- _WHAT YOU SHOULD DO_: Below this line is a set of entries; quote exactly the lines from the line that contains "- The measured" to the line that contains "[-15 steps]", both lines included.

- _DATA LISTING_:
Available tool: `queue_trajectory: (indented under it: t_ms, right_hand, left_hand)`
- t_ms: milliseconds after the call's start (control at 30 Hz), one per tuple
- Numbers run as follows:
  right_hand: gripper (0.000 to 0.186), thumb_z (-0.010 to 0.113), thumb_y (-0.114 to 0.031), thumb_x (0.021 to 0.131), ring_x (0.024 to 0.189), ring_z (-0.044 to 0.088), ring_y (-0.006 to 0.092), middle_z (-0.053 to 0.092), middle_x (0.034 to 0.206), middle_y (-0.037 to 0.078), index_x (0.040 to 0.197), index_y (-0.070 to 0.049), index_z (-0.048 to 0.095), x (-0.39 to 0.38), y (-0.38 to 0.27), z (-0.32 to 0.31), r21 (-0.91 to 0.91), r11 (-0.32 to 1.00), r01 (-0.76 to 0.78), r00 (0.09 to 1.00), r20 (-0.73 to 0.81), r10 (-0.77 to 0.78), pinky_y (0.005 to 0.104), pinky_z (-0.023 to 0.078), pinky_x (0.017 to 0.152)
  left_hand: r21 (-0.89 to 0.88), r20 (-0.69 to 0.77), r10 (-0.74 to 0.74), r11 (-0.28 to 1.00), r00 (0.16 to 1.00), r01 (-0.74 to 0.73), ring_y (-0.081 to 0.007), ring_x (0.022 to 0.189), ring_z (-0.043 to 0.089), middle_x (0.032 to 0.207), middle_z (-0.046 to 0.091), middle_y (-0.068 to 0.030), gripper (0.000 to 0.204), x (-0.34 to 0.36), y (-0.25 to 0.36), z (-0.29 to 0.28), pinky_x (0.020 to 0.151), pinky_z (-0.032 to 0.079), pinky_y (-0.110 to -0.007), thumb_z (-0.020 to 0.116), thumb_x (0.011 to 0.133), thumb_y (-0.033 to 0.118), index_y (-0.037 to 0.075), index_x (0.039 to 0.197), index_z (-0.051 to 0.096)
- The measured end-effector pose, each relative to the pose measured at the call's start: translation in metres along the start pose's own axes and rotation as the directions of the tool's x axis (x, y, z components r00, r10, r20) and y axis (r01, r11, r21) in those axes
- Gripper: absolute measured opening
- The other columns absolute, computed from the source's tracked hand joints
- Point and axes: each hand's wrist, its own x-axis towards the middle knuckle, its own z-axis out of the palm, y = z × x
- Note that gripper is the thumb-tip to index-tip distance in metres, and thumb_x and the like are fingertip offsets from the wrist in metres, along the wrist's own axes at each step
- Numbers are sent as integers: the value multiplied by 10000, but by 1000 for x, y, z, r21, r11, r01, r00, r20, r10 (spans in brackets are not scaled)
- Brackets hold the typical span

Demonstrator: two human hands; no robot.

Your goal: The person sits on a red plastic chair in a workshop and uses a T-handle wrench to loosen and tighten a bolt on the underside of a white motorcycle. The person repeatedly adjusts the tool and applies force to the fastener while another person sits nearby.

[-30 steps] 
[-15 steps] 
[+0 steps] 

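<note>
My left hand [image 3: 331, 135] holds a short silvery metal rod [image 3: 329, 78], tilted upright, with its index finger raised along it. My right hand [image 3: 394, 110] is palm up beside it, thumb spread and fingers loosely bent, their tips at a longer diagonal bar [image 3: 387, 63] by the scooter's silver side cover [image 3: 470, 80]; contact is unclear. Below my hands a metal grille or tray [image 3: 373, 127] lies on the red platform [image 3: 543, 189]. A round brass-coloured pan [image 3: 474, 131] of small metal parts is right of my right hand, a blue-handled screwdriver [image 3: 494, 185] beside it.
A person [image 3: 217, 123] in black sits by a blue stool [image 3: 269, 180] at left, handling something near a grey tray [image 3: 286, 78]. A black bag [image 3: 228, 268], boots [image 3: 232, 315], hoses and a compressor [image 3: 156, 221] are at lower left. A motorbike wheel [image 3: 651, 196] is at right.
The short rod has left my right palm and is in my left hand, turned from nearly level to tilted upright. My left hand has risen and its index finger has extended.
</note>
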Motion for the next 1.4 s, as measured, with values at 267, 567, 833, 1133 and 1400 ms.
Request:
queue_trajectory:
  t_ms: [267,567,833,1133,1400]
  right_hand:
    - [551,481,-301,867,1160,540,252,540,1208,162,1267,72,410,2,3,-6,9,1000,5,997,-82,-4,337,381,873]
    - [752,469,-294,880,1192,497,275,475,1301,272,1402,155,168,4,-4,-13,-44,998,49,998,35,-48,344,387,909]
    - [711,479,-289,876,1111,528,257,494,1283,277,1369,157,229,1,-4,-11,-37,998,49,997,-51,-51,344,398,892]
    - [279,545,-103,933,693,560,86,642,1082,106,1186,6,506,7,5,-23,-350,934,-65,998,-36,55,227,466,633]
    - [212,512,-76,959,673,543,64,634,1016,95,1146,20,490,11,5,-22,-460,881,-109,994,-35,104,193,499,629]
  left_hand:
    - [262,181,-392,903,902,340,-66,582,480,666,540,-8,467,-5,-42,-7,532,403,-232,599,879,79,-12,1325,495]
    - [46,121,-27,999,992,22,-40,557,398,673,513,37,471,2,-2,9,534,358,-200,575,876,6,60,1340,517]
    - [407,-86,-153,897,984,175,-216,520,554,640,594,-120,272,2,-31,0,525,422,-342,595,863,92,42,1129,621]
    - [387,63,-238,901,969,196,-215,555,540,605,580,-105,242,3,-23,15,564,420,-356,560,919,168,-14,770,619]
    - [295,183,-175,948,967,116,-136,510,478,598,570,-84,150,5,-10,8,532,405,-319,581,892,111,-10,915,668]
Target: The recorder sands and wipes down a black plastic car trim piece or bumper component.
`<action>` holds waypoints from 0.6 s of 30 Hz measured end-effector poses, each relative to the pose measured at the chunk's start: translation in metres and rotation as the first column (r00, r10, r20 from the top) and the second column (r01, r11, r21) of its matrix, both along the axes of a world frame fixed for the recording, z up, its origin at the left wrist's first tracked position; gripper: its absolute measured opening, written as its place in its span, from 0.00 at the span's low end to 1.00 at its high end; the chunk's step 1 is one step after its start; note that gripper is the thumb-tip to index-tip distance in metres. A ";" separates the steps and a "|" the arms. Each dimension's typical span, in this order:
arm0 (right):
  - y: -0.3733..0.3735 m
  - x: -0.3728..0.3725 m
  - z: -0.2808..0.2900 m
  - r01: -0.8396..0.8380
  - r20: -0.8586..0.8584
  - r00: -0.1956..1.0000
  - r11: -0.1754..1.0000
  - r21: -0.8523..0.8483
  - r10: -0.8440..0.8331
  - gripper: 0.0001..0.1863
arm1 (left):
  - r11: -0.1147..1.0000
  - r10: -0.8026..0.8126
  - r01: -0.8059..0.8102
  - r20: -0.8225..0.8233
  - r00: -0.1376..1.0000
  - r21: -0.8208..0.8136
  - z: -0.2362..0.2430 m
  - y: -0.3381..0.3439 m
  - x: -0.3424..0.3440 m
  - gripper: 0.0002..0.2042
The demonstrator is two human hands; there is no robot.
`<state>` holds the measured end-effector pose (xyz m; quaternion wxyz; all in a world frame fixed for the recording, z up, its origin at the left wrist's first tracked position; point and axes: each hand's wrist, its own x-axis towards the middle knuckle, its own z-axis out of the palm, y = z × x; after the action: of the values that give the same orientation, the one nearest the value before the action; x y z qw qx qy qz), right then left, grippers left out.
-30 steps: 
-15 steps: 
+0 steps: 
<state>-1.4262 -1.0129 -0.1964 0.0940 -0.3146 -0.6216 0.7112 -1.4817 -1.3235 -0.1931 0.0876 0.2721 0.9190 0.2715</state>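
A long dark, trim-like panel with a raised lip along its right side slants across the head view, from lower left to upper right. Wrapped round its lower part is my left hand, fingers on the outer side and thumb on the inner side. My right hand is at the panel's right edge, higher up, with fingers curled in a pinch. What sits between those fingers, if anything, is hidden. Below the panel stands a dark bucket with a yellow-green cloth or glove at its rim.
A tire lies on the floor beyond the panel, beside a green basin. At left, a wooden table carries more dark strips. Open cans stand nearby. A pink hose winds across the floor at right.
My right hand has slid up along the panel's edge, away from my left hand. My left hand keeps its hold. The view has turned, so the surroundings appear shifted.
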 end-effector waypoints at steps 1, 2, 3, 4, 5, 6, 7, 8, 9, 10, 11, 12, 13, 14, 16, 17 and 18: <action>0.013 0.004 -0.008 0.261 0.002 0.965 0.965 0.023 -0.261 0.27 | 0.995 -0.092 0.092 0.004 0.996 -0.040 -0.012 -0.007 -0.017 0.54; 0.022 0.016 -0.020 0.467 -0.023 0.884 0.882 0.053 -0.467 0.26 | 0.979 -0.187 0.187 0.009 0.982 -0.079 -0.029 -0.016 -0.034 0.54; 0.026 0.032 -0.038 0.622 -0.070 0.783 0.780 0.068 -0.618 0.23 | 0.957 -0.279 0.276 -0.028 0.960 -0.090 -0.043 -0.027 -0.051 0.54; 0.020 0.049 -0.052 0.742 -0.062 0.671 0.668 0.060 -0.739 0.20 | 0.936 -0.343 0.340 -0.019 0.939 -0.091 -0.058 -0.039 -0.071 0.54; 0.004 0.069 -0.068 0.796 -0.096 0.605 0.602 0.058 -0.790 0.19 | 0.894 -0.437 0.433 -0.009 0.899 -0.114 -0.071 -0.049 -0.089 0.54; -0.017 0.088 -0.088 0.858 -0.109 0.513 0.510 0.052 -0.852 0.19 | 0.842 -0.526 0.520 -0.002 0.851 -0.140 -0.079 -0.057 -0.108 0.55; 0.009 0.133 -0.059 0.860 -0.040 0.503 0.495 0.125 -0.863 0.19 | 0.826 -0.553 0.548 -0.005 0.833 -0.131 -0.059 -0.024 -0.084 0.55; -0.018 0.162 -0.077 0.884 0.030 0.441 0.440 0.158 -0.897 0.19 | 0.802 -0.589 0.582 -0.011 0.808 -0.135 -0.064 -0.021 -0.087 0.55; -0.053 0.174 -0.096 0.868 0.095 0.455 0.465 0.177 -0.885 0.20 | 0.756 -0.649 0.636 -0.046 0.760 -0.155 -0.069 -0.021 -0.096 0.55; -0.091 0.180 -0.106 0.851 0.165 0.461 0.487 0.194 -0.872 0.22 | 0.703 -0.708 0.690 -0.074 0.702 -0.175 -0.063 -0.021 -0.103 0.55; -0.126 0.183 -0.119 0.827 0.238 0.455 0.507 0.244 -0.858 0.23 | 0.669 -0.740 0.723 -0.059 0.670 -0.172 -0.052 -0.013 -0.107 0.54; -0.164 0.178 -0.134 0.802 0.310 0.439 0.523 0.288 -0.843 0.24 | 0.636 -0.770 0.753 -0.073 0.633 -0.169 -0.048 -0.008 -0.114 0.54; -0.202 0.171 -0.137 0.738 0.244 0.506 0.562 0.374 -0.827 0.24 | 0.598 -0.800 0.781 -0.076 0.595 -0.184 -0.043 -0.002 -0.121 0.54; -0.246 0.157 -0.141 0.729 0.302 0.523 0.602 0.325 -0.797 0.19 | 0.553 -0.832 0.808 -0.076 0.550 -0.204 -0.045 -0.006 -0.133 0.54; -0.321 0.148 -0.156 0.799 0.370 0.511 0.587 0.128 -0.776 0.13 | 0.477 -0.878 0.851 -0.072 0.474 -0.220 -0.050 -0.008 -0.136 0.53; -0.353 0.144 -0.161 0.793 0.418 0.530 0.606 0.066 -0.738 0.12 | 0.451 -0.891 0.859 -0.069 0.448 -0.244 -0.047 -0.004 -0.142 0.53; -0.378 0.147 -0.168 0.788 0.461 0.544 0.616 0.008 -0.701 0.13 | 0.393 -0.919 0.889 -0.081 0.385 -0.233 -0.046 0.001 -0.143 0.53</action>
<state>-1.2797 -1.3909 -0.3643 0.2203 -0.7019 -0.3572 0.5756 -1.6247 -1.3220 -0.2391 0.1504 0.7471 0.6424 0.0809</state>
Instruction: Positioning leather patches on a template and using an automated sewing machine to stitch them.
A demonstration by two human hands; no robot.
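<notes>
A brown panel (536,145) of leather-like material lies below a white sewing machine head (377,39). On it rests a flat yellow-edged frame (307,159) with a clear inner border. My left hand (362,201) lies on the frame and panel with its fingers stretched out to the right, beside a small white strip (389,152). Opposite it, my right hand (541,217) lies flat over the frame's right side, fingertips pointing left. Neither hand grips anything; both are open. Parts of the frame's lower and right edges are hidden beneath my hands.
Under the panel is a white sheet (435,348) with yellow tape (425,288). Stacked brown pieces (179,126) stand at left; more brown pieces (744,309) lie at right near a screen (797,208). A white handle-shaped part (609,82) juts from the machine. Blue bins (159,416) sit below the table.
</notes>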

- _RESULT FOR THIS TASK_:
- The measured end-effector pose, each relative to the pose measured at the call's start: translation in metres along the start pose's own axes and rotation as the directions of the tool's x axis (x, y, z components r00, r10, r20) and y axis (r01, r11, r21) in those axes
- Gripper: absolute measured opening
- The other columns absolute, computed from the source's tracked hand joints
- Point and axes: each hand's wrist, its own x-axis towards the middle knuckle, its own z-axis out of the palm, y = z × x
- Note that gripper is the thumb-tip to index-tip distance in metres, and thumb_x and the like are fingertip offsets from the wrist in metres, along the wrist's own axes at each step
- Numbers are sent as integers: the value multiplied by 10000, but by 1000 for x, y, z, r21, r11, r01, r00, r20, r10 (spans in brackets are not scaled)
- Brackets hold the typical span

Demonstrator: two human hands; no robot.

Your goal: The person sits on a red plastic chair in a workshop and uses a T-handle wrench to loosen and tighten a bolt on the underside of a white motorcycle. The person repeatedly adjusts the tool and applies force to the fastener while another person sits nearby.

[-30 steps] 
[-15 steps] 

The output is finished and nothing more is needed.